◆ Task item ◆
I would like the entries transcribed word for word, please, with the pictures removed.

◆ Data provided ◆
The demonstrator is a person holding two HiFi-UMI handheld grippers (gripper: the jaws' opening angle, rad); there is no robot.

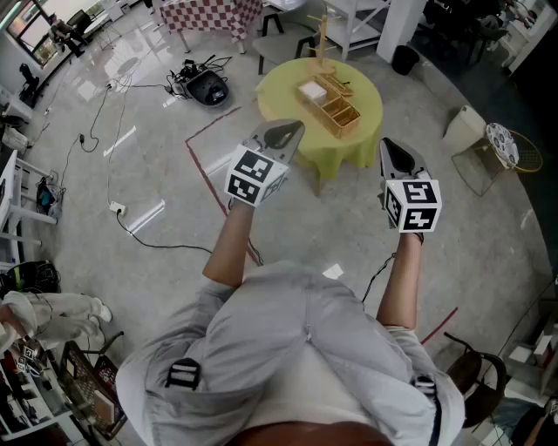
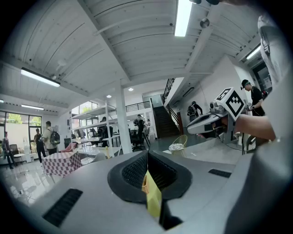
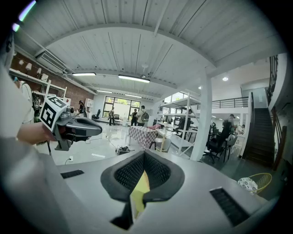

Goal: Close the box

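Observation:
A wooden box (image 1: 330,103) with several compartments stands open on a round table with a yellow-green cloth (image 1: 349,144), ahead of me. Something white (image 1: 312,90) lies at its far end. Both grippers are held in the air well short of the table, apart from the box. My left gripper (image 1: 283,135) points at the table's near left edge; its black pads (image 2: 137,171) meet with nothing between them. My right gripper (image 1: 392,150) hangs off the table's right side, its pads (image 3: 130,172) also closed on nothing. A sliver of yellow cloth shows below each pair of jaws.
The table stands on a shiny grey floor marked with red tape lines (image 1: 202,170). A black device with cables (image 1: 207,87) lies to the left, with a checkered table (image 1: 214,13) behind it. A wicker chair (image 1: 493,148) stands to the right and a black bin (image 1: 404,58) stands beyond the table.

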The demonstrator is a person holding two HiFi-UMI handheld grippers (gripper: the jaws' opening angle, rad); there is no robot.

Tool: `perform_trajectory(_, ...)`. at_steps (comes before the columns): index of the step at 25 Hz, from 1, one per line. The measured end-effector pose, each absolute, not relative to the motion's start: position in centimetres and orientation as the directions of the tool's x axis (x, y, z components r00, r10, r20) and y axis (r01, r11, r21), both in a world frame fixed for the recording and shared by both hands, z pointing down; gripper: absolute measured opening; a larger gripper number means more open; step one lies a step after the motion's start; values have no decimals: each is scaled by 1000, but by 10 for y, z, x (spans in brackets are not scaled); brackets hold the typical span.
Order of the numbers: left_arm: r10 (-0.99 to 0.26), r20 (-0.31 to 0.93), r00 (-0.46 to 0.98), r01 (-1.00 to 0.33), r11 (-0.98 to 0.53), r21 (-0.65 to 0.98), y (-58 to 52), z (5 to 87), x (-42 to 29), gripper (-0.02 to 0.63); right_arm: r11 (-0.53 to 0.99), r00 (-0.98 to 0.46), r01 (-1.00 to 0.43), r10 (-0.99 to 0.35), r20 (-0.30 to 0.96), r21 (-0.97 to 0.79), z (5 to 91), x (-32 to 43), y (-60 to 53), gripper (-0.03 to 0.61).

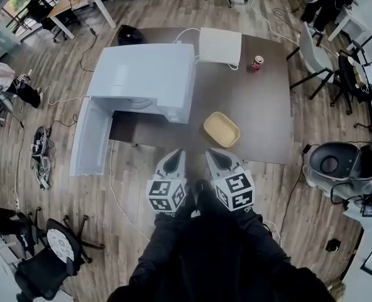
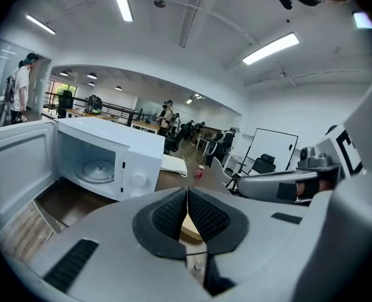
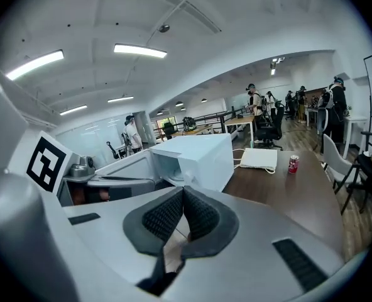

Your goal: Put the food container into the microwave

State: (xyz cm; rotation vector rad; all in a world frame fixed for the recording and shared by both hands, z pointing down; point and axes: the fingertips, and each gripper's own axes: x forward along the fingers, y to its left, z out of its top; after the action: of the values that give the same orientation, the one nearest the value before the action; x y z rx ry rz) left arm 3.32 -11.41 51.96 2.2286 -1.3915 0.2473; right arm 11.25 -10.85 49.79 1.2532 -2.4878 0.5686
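Note:
A shallow beige food container (image 1: 221, 129) lies on the brown table (image 1: 261, 112), near its front edge. To its left stands a white microwave (image 1: 145, 80) with its door (image 1: 88, 137) swung open to the left; the left gripper view shows the glass turntable inside the microwave (image 2: 104, 162). My left gripper (image 1: 176, 153) and right gripper (image 1: 212, 151) hover side by side just short of the table's front edge, below the container. Both are shut with nothing held. A beige sliver of the container (image 2: 190, 228) shows behind the left gripper (image 2: 187, 214). The right gripper (image 3: 181, 216) points toward the microwave (image 3: 195, 159).
A red can (image 1: 257, 63) and a flat white bag (image 1: 220, 46) lie at the table's far side, and a dark object (image 1: 131, 35) sits behind the microwave. White cables trail off the table. Office chairs (image 1: 318, 68) and a round bin (image 1: 329, 162) stand to the right.

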Motion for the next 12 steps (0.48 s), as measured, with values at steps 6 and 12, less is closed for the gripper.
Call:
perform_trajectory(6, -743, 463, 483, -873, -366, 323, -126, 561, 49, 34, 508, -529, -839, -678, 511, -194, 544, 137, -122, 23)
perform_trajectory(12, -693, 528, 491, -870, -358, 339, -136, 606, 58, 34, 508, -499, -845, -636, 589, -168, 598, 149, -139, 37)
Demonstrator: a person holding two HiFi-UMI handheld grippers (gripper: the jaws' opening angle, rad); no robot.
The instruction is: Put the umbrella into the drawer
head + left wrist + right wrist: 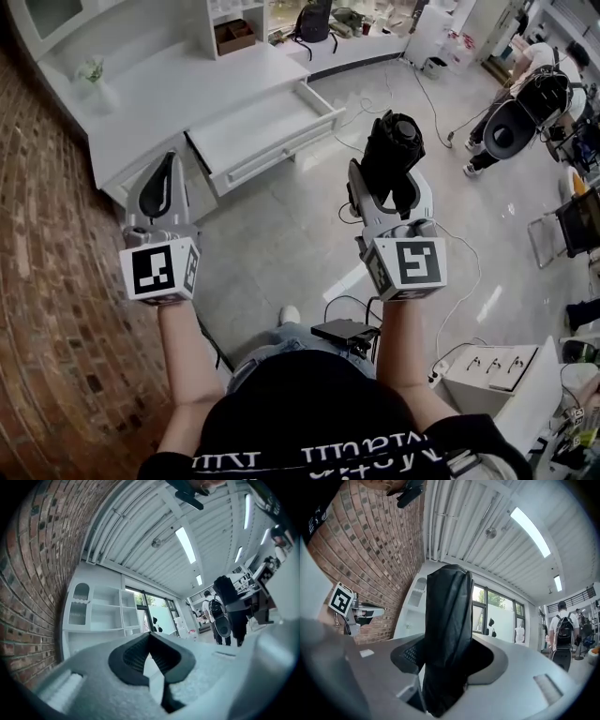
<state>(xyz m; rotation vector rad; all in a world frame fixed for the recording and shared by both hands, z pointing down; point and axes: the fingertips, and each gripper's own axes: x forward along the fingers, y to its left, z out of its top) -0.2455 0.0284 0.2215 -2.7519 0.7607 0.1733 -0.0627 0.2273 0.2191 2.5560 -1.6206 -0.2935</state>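
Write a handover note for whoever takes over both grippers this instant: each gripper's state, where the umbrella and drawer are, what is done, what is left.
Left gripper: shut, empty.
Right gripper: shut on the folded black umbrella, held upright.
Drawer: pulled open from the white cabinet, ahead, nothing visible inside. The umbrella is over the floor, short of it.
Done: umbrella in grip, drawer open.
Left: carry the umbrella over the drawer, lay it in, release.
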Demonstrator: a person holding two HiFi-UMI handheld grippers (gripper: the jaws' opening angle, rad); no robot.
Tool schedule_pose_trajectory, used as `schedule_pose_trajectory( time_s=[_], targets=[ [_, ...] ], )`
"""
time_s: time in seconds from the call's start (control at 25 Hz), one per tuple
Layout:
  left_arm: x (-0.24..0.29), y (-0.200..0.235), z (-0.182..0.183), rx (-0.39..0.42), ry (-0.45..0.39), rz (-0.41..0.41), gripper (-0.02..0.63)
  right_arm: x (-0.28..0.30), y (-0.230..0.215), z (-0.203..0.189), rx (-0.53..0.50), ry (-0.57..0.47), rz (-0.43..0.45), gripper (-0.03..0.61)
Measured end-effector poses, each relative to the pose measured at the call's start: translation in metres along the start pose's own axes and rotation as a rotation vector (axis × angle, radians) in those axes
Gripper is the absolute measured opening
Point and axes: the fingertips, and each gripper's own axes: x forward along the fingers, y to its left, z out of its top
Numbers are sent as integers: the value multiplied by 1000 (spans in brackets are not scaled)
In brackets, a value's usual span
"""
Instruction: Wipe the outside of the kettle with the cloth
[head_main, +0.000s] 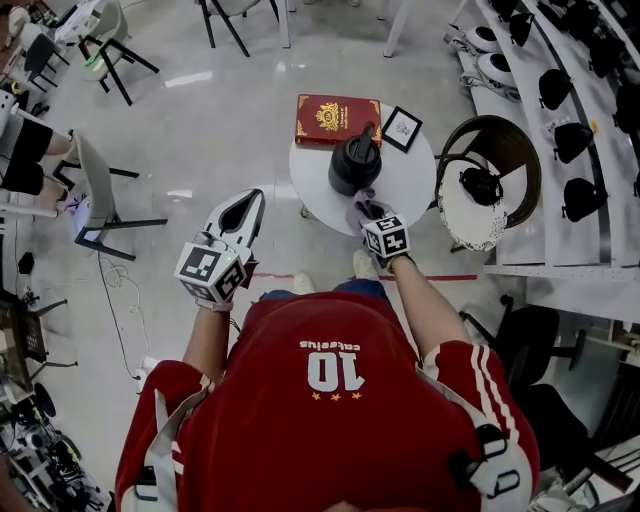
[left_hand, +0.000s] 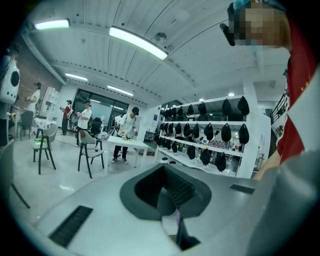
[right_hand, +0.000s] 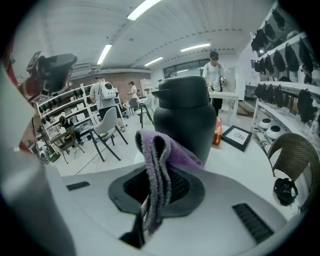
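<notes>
A black kettle (head_main: 355, 162) stands upright on a small round white table (head_main: 412, 185). My right gripper (head_main: 372, 212) sits just in front of it, shut on a purple cloth (head_main: 360, 207). In the right gripper view the folded cloth (right_hand: 159, 152) sticks up between the jaws, and the kettle (right_hand: 182, 120) fills the space right behind it; whether they touch I cannot tell. My left gripper (head_main: 250, 200) hangs over the floor left of the table, jaws together, holding nothing. In its own view the left gripper (left_hand: 167, 175) points away at the room.
A red book (head_main: 337, 118) and a small framed picture (head_main: 402, 128) lie on the table behind the kettle. A wicker chair (head_main: 510, 135) with a black object on its seat stands right of the table. Shelves (head_main: 580, 150) of black items line the right. A grey chair (head_main: 95, 190) is on the left.
</notes>
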Motion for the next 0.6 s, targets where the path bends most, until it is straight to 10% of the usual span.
schedule_pose_trajectory(
  time_s=[0.6],
  targets=[
    [-48,50,3,-7,-25,64,8,44,45,33,66,-36,30,46]
  ],
)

◆ Exercise response ◆
The demonstrator is a person holding two HiFi-UMI handheld grippers (gripper: the jaws' opening angle, rad); there is no robot.


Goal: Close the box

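Observation:
A wooden box (image 1: 330,103) with several compartments stands open on a round table with a yellow-green cloth (image 1: 349,144), ahead of me. Something white (image 1: 312,90) lies at its far end. Both grippers are held in the air well short of the table, apart from the box. My left gripper (image 1: 283,135) points at the table's near left edge; its black pads (image 2: 137,171) meet with nothing between them. My right gripper (image 1: 392,150) hangs off the table's right side, its pads (image 3: 130,172) also closed on nothing. A sliver of yellow cloth shows below each pair of jaws.
The table stands on a shiny grey floor marked with red tape lines (image 1: 202,170). A black device with cables (image 1: 207,87) lies to the left, with a checkered table (image 1: 214,13) behind it. A wicker chair (image 1: 493,148) stands to the right and a black bin (image 1: 404,58) stands beyond the table.
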
The demonstrator is a person holding two HiFi-UMI handheld grippers (gripper: the jaws' opening angle, rad); there is no robot.

Tool: `perform_trajectory(_, ...)`. at_steps (comes before the columns): index of the step at 25 Hz, from 1, one per line. The measured end-effector pose, each absolute, not relative to the motion's start: position in centimetres and orientation as the directions of the tool's x axis (x, y, z components r00, r10, r20) and y axis (r01, r11, r21), both in a world frame fixed for the recording and shared by both hands, z pointing down; gripper: absolute measured opening; a larger gripper number means more open; step one lies a step after the motion's start; values have no decimals: each is scaled by 1000, but by 10 for y, z, x (spans in brackets are not scaled); brackets hold the typical span.
Order of the numbers: left_arm: r10 (-0.99 to 0.26), r20 (-0.31 to 0.93), r00 (-0.46 to 0.98), r01 (-1.00 to 0.33), r11 (-0.98 to 0.53), r21 (-0.65 to 0.98), y (-58 to 52), z (5 to 87), x (-42 to 29), gripper (-0.02 to 0.63); right_arm: r11 (-0.53 to 0.99), r00 (-0.98 to 0.46), r01 (-1.00 to 0.43), r10 (-0.99 to 0.35), r20 (-0.30 to 0.96), r21 (-0.97 to 0.79), z (5 to 91), x (-32 to 43), y (-60 to 53), gripper (-0.03 to 0.61).


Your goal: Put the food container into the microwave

State: (xyz cm; rotation vector rad; all in a world frame fixed for the recording and shared by both hands, z pointing down; point and axes: the fingertips, and each gripper's own axes: x forward along the fingers, y to its left, z out of its top; after the action: of the values that give the same orientation, the one nearest the value before the action; x y z rx ry rz) left arm 3.32 -11.41 51.96 2.2286 -1.3915 0.2473; right arm 11.25 -10.85 49.79 1.2532 -2.4878 0.5686
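Note:
A shallow beige food container (image 1: 221, 129) lies on the brown table (image 1: 261, 112), near its front edge. To its left stands a white microwave (image 1: 145, 80) with its door (image 1: 88, 137) swung open to the left; the left gripper view shows the glass turntable inside the microwave (image 2: 104, 162). My left gripper (image 1: 176, 153) and right gripper (image 1: 212, 151) hover side by side just short of the table's front edge, below the container. Both are shut with nothing held. A beige sliver of the container (image 2: 190, 228) shows behind the left gripper (image 2: 187, 214). The right gripper (image 3: 181, 216) points toward the microwave (image 3: 195, 159).
A red can (image 1: 257, 63) and a flat white bag (image 1: 220, 46) lie at the table's far side, and a dark object (image 1: 131, 35) sits behind the microwave. White cables trail off the table. Office chairs (image 1: 318, 68) and a round bin (image 1: 329, 162) stand to the right.
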
Motion for the next 12 steps (0.48 s), as measured, with values at steps 6 and 12, less is closed for the gripper.
Call:
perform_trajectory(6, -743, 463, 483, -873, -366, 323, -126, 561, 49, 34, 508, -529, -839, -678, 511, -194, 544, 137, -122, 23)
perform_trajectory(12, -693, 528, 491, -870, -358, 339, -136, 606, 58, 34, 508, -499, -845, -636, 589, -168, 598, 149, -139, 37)
Demonstrator: a person holding two HiFi-UMI handheld grippers (gripper: the jaws' opening angle, rad); no robot.
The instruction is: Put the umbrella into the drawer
head + left wrist + right wrist: 
<state>(xyz m; rotation vector rad; all in a world frame fixed for the recording and shared by both hands, z pointing down; point and axes: the fingertips, and each gripper's own axes: x forward along the fingers, y to its left, z out of its top) -0.2455 0.0284 0.2215 -2.7519 0.7607 0.1733 -0.0627 0.2273 0.2191 2.5560 -1.6206 -0.2935</state>
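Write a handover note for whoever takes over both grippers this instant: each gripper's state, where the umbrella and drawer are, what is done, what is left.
Left gripper: shut, empty.
Right gripper: shut on the folded black umbrella, held upright.
Drawer: pulled open from the white cabinet, ahead, nothing visible inside. The umbrella is over the floor, short of it.
Done: umbrella in grip, drawer open.
Left: carry the umbrella over the drawer, lay it in, release.
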Demonstrator: a person holding two HiFi-UMI handheld grippers (gripper: the jaws' opening angle, rad); no robot.
Tool schedule_pose_trajectory, used as `schedule_pose_trajectory( time_s=[_], targets=[ [_, ...] ], )`
"""
time_s: time in seconds from the call's start (control at 25 Hz), one per tuple
Layout:
  left_arm: x (-0.24..0.29), y (-0.200..0.235), z (-0.182..0.183), rx (-0.39..0.42), ry (-0.45..0.39), rz (-0.41..0.41), gripper (-0.02..0.63)
  right_arm: x (-0.28..0.30), y (-0.230..0.215), z (-0.203..0.189), rx (-0.53..0.50), ry (-0.57..0.47), rz (-0.43..0.45), gripper (-0.03..0.61)
Measured end-effector poses, each relative to the pose measured at the call's start: translation in metres along the start pose's own axes and rotation as a rotation vector (axis × angle, radians) in those axes
Gripper is the absolute measured opening
Point and axes: the fingertips, and each gripper's own axes: x forward along the fingers, y to its left, z out of its top
Numbers are sent as integers: the value multiplied by 1000 (spans in brackets are not scaled)
In brackets, a value's usual span
"""
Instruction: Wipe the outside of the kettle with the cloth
[head_main, +0.000s] 
[left_hand, +0.000s] 
[right_hand, +0.000s] 
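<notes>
A black kettle (head_main: 355, 162) stands upright on a small round white table (head_main: 412, 185). My right gripper (head_main: 372, 212) sits just in front of it, shut on a purple cloth (head_main: 360, 207). In the right gripper view the folded cloth (right_hand: 159, 152) sticks up between the jaws, and the kettle (right_hand: 182, 120) fills the space right behind it; whether they touch I cannot tell. My left gripper (head_main: 250, 200) hangs over the floor left of the table, jaws together, holding nothing. In its own view the left gripper (left_hand: 167, 175) points away at the room.
A red book (head_main: 337, 118) and a small framed picture (head_main: 402, 128) lie on the table behind the kettle. A wicker chair (head_main: 510, 135) with a black object on its seat stands right of the table. Shelves (head_main: 580, 150) of black items line the right. A grey chair (head_main: 95, 190) is on the left.
</notes>
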Motion for the next 0.6 s, targets where the path bends most, until it is straight to 10% of the usual span.
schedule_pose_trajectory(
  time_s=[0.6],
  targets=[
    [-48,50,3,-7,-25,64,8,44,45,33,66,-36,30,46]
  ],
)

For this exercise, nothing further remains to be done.